** Opening Provided material block **

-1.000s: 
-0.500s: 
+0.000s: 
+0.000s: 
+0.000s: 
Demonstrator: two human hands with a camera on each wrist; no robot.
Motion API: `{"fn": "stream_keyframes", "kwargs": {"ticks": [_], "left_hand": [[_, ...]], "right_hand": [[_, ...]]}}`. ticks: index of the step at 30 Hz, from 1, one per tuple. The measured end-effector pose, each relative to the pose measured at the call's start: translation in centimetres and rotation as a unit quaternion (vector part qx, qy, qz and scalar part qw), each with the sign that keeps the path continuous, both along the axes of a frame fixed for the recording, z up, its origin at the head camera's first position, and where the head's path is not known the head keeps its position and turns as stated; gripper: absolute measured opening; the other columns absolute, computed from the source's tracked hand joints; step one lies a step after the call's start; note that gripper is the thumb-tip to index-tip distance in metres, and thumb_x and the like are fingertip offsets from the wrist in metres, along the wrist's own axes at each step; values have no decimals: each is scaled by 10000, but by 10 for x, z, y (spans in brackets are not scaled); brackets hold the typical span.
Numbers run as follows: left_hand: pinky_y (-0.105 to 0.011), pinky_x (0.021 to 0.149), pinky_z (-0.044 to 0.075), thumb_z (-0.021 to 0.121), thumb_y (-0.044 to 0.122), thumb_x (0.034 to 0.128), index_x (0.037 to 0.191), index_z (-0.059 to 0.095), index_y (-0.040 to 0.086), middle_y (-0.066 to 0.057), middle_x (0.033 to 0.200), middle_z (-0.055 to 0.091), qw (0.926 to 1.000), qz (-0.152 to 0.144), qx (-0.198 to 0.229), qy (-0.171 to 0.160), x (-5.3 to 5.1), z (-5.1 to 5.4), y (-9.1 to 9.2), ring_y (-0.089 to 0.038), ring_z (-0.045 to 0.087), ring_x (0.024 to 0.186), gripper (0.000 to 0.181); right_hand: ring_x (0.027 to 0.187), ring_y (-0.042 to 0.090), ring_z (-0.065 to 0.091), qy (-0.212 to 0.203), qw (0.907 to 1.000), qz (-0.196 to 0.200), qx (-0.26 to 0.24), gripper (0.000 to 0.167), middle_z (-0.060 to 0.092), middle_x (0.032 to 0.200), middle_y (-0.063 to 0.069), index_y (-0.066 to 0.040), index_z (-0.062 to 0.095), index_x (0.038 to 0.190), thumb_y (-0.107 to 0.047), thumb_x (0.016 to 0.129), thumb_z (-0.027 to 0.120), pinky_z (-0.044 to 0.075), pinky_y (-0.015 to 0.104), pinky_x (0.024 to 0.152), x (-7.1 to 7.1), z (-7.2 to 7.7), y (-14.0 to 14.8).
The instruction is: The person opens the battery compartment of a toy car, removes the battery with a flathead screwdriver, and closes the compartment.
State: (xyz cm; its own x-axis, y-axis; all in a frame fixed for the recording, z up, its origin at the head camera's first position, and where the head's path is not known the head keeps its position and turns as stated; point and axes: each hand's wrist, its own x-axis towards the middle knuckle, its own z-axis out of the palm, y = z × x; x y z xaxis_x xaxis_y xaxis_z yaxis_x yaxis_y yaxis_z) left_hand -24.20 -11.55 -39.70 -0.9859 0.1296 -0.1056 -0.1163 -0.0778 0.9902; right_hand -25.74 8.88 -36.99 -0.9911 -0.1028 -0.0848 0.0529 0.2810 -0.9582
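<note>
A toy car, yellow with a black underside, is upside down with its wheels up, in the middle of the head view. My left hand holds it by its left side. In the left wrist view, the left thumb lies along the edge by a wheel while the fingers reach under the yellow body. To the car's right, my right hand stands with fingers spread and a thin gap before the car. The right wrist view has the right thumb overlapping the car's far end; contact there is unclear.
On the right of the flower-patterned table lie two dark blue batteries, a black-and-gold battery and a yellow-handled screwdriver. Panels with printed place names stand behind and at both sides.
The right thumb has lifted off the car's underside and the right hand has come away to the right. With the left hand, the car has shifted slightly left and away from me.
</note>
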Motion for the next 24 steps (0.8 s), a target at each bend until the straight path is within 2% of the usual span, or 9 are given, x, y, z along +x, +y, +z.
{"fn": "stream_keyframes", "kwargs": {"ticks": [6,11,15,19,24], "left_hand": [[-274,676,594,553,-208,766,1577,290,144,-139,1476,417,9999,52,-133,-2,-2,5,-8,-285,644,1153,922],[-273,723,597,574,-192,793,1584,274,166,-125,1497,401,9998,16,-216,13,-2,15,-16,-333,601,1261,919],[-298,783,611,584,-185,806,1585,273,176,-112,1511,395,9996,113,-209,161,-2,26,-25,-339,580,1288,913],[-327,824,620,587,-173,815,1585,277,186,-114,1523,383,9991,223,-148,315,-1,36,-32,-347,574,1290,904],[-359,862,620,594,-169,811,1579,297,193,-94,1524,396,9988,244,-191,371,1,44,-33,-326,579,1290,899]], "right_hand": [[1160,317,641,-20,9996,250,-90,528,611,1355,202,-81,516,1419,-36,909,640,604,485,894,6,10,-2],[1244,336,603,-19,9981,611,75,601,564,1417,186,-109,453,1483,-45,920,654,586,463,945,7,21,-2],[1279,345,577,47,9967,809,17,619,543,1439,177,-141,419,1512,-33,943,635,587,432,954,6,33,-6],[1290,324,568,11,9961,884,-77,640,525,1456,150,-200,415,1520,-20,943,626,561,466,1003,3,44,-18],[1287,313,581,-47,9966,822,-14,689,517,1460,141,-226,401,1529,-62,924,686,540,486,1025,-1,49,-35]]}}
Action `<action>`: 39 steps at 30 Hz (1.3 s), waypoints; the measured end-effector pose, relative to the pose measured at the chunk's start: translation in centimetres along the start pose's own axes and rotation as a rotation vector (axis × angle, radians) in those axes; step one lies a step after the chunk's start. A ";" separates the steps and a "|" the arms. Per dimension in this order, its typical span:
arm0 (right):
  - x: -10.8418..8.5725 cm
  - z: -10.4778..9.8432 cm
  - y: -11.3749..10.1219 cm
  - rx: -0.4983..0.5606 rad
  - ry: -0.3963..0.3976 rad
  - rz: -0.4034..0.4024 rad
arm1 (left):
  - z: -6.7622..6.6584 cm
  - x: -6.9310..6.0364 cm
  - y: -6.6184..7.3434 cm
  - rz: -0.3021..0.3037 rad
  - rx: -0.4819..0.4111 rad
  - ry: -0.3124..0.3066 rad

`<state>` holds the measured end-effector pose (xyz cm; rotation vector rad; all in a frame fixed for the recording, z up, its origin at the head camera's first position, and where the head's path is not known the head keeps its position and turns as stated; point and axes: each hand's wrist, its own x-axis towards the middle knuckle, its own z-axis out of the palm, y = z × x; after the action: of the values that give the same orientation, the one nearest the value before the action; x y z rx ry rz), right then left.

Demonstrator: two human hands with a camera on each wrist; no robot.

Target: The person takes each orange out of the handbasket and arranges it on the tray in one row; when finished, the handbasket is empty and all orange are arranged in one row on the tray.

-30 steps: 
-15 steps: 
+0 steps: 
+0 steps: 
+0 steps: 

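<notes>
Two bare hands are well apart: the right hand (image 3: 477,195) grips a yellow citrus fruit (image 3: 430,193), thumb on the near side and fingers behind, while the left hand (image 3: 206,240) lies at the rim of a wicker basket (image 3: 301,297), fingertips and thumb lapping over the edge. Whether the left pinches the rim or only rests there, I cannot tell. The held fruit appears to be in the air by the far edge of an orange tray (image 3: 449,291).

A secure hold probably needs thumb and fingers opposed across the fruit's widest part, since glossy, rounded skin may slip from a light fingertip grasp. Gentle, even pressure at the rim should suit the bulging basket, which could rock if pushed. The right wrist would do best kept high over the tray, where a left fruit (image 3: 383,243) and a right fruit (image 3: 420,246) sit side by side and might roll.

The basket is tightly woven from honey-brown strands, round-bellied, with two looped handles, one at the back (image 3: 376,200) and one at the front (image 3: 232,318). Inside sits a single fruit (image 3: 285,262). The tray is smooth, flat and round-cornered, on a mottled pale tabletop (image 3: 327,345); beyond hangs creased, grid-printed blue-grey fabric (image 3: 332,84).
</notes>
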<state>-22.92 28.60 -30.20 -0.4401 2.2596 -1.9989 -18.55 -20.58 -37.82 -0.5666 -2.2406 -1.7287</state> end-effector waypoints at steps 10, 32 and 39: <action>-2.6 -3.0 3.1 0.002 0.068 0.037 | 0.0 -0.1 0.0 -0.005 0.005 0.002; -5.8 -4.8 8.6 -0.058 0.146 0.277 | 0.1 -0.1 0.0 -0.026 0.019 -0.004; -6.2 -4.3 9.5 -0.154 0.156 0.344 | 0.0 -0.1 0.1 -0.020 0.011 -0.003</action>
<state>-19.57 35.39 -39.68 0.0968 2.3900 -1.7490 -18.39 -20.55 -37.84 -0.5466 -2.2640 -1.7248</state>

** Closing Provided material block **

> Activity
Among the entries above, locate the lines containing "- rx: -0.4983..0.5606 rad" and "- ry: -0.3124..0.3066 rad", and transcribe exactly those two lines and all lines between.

> Written response
  - rx: -0.4983..0.5606 rad
  - ry: -0.3963..0.3976 rad
  - rz: -0.4034..0.4024 rad
arm1 (left):
  - z: -6.7622..6.6584 cm
  - x: -6.9310..6.0364 cm
  - y: -6.6184..7.3434 cm
  - rz: -0.3021..0.3037 rad
  - rx: -0.4819..0.4111 rad
  - ry: -0.3124..0.3066 rad

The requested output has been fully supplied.